*** Opening Data for processing ***

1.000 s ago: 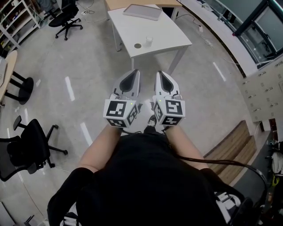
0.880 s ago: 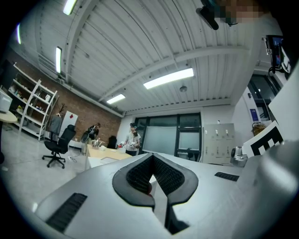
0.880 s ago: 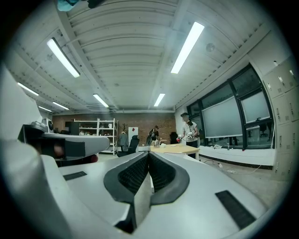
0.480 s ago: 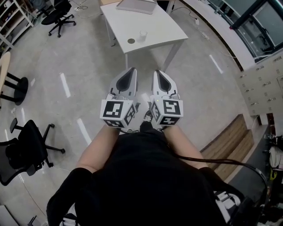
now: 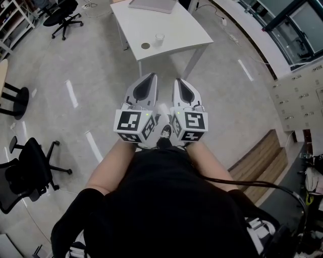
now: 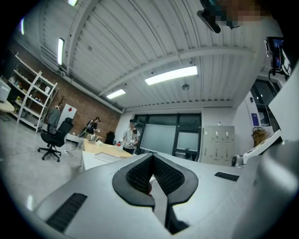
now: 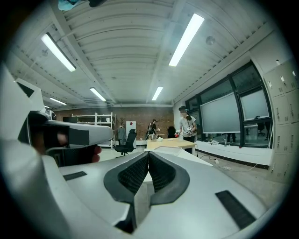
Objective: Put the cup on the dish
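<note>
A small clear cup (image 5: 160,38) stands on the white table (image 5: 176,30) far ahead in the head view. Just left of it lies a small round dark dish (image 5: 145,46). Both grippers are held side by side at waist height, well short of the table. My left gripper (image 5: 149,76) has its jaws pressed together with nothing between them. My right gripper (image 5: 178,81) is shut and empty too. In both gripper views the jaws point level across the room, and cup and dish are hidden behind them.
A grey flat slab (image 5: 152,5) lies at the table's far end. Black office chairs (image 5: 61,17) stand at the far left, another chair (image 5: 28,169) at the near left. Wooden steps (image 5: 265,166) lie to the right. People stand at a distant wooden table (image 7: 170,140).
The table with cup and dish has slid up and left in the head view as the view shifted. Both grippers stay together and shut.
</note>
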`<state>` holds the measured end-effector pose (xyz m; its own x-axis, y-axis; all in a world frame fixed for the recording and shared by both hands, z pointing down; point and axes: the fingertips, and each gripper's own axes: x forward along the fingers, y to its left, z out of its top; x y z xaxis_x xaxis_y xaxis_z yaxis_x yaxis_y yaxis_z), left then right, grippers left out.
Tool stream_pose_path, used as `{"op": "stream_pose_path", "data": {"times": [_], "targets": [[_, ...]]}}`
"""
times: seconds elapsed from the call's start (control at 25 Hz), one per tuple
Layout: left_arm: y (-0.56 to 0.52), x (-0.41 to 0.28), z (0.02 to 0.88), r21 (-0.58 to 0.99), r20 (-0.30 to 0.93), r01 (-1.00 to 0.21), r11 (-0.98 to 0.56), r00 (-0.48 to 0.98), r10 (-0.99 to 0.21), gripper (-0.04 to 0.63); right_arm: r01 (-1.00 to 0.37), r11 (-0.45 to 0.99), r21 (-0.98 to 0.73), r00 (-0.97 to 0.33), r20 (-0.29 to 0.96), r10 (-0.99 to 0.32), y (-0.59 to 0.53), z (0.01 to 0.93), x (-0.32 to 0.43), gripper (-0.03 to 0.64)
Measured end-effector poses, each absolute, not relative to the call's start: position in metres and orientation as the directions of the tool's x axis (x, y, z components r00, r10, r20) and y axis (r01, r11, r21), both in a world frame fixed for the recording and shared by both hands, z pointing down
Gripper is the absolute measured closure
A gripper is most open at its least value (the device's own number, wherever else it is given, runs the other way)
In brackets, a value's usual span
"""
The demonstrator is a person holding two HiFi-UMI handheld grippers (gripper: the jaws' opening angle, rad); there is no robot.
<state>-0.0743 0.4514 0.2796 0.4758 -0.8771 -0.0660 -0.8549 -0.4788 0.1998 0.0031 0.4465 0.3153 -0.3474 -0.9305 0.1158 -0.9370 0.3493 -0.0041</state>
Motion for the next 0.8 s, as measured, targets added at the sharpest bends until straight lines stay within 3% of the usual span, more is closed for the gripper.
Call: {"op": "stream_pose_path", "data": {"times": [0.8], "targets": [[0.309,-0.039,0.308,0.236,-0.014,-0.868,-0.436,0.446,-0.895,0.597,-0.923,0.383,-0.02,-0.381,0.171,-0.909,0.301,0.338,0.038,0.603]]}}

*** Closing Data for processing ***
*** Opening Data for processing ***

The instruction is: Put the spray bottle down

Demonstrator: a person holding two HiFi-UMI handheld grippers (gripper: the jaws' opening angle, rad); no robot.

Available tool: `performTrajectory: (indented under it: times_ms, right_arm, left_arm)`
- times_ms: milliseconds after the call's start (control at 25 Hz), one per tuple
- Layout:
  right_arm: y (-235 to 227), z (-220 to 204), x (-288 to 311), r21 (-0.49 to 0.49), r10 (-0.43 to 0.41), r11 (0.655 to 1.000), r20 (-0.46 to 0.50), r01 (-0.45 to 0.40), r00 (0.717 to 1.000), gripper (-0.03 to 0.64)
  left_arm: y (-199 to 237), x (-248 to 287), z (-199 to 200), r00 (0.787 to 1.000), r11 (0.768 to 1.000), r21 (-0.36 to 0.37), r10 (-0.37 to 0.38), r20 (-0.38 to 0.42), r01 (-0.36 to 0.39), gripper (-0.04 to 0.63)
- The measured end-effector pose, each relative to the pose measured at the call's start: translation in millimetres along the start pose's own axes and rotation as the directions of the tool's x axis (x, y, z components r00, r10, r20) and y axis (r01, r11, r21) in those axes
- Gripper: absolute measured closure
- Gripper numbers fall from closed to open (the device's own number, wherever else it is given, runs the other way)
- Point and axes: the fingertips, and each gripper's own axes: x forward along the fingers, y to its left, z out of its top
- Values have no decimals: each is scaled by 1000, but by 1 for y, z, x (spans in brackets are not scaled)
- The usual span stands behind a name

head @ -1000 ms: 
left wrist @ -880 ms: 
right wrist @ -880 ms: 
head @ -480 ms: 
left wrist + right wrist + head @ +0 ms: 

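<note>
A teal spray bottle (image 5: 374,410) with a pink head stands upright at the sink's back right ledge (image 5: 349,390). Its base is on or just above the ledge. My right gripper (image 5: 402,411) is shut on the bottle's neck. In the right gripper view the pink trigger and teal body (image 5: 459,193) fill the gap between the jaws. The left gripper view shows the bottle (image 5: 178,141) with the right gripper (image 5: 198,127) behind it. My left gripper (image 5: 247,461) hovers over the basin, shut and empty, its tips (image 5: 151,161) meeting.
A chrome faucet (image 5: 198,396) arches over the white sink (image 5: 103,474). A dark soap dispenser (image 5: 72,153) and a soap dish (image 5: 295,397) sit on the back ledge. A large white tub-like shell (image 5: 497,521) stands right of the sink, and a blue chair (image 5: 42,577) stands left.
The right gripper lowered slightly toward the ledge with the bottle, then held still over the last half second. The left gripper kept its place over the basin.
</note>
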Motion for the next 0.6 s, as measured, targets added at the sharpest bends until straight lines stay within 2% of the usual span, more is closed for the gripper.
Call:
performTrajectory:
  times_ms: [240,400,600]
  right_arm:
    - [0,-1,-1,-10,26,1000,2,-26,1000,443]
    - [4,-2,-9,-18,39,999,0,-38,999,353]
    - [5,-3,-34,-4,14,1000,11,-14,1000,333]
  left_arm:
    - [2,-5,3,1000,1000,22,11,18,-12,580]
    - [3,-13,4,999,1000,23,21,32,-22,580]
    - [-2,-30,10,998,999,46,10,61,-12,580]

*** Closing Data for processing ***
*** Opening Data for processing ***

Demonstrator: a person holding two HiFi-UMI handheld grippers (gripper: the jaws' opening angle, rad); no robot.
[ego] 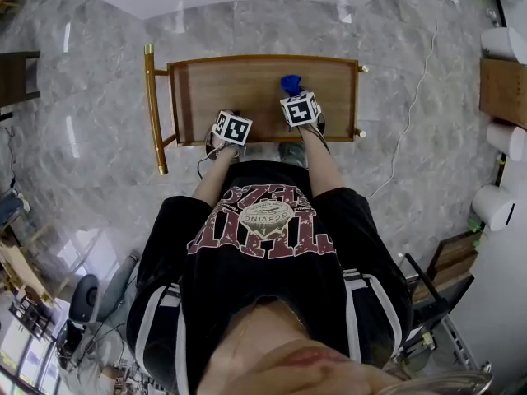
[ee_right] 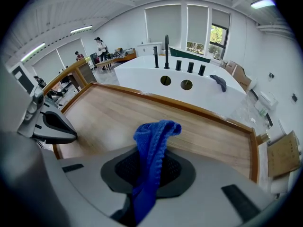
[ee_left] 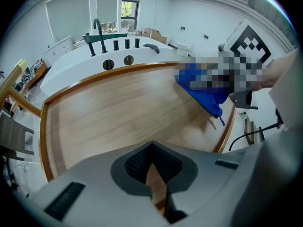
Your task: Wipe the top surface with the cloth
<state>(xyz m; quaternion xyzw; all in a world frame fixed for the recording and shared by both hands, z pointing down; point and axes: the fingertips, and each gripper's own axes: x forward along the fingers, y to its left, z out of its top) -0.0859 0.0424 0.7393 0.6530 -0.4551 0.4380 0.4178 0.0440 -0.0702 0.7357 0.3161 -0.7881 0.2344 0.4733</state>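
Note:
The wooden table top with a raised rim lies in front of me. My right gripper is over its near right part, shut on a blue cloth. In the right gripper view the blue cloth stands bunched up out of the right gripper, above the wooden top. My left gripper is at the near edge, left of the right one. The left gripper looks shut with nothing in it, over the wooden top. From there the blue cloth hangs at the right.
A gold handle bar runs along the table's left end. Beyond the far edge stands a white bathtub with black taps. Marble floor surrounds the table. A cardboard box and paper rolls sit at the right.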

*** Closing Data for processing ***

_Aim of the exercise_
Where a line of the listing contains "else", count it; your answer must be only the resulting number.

_The completed task_
2